[EXERCISE AIM]:
Using the listing, copy each whole line that features "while".

[TASK MATERIAL]:
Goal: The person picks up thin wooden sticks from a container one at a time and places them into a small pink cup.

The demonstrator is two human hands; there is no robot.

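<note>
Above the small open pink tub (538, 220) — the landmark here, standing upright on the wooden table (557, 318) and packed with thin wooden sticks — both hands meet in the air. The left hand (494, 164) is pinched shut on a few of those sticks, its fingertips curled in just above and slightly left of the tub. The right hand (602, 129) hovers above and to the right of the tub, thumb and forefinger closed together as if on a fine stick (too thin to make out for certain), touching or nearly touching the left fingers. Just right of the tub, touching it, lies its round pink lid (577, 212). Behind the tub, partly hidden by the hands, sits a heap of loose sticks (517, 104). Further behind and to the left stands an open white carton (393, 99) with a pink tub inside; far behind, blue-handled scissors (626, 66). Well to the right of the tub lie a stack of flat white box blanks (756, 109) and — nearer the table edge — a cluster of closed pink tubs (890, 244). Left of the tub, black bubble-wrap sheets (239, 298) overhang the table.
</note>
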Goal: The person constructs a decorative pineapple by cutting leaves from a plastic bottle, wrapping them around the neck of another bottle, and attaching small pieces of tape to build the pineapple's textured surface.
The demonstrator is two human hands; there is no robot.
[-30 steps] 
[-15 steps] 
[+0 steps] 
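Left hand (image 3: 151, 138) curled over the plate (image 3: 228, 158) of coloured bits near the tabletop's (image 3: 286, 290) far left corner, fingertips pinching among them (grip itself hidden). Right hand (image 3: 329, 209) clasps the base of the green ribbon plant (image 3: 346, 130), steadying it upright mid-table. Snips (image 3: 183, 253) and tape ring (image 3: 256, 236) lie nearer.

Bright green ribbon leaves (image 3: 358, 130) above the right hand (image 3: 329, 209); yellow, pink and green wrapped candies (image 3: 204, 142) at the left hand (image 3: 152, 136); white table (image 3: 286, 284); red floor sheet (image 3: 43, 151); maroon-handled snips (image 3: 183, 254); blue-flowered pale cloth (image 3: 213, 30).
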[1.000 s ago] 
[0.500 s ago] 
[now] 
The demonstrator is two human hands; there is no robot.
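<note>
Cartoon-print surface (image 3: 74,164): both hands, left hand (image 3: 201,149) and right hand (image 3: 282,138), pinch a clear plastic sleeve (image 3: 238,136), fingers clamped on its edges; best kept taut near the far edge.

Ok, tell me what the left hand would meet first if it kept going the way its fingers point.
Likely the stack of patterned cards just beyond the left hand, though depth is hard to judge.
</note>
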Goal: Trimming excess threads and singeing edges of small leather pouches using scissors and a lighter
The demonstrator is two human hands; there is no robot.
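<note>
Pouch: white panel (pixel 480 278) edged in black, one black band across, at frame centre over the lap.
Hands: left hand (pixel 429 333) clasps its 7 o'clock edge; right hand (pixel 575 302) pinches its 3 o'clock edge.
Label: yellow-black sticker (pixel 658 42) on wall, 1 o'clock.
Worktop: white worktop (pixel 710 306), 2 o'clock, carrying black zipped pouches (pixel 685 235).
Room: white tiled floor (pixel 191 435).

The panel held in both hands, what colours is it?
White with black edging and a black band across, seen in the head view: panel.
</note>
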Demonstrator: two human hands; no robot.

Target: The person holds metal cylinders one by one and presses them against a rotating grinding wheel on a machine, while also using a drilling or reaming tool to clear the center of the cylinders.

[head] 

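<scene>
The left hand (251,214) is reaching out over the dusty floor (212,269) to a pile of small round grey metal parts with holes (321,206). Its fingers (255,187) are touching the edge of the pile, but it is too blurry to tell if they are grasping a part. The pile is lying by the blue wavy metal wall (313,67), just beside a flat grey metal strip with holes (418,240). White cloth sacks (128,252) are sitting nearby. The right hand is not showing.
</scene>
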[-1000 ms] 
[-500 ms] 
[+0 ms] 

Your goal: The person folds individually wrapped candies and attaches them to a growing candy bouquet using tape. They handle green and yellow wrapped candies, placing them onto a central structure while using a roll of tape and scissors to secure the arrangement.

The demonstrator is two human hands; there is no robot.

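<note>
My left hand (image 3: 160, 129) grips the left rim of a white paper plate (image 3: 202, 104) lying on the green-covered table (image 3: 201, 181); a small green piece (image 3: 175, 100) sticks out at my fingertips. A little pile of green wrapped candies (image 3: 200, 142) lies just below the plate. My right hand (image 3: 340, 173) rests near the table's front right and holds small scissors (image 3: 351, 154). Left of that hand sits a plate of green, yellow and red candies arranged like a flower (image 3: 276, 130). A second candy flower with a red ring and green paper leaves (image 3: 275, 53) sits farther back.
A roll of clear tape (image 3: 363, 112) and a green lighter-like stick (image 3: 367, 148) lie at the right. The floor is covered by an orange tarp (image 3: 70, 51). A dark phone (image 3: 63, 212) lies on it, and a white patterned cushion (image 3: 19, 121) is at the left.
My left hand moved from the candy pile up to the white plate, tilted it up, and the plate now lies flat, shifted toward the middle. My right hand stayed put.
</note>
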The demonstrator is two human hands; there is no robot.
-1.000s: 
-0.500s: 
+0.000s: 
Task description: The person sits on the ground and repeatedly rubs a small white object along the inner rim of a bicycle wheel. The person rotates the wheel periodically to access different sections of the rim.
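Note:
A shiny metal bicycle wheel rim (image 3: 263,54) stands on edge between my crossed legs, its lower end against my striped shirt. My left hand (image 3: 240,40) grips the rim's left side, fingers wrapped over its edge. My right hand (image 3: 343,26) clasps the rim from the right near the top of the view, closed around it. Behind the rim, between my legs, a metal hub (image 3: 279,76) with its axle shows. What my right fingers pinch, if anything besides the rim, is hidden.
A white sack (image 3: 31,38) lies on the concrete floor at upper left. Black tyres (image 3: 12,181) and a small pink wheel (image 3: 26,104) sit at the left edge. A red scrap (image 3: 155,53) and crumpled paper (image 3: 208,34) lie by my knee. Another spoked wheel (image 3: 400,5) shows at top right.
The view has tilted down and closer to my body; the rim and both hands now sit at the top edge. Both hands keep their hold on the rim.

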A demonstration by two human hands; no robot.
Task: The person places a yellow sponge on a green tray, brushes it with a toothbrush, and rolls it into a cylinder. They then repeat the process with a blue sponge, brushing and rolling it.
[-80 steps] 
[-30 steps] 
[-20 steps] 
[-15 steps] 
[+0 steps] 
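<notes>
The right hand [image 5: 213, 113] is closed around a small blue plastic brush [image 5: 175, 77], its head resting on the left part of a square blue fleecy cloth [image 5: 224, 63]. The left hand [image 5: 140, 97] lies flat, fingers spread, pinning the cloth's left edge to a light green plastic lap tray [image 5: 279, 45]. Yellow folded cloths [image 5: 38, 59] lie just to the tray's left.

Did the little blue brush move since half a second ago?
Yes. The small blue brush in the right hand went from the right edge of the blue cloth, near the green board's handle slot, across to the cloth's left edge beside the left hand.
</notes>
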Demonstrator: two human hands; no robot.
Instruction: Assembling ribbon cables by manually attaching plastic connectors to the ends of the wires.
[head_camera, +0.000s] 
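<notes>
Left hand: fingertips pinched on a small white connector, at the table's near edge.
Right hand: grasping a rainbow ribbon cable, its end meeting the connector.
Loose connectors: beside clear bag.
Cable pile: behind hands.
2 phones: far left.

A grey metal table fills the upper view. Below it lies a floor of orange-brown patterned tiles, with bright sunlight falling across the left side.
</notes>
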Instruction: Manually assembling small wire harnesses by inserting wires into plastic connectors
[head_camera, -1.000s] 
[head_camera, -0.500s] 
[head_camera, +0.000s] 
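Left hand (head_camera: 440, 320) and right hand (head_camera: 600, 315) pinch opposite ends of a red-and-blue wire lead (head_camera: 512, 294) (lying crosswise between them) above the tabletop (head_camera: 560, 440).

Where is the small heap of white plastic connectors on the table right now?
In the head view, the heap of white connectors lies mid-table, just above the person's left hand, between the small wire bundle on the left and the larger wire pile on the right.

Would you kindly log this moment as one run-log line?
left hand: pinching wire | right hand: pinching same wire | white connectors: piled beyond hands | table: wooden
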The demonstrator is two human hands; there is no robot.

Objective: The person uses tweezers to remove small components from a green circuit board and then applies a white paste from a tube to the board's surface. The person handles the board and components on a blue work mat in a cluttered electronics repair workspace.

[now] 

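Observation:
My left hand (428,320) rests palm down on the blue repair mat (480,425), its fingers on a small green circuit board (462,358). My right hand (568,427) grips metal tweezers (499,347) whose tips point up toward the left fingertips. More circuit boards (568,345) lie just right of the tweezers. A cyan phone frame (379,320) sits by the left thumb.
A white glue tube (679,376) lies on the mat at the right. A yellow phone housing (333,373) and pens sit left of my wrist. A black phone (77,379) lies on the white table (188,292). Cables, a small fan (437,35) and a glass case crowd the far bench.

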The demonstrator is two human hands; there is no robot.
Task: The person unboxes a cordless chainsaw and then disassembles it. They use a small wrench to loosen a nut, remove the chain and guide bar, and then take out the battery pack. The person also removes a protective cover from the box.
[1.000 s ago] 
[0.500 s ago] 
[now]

[RESPONSE FOR THIS EXERCISE]:
Target: The person holds metal cylinders one by one and presses them against a rotating grinding wheel on a machine, while also using a drilling or reaming tool to clear the center of the cylinders.
Your goal: The person folds individually wrapped candies and attaches them to a growing candy bouquet using tape. They handle green and yellow wrapped candies, placing them onto a central structure while using a roll of tape and scissors to secure the arrangement.

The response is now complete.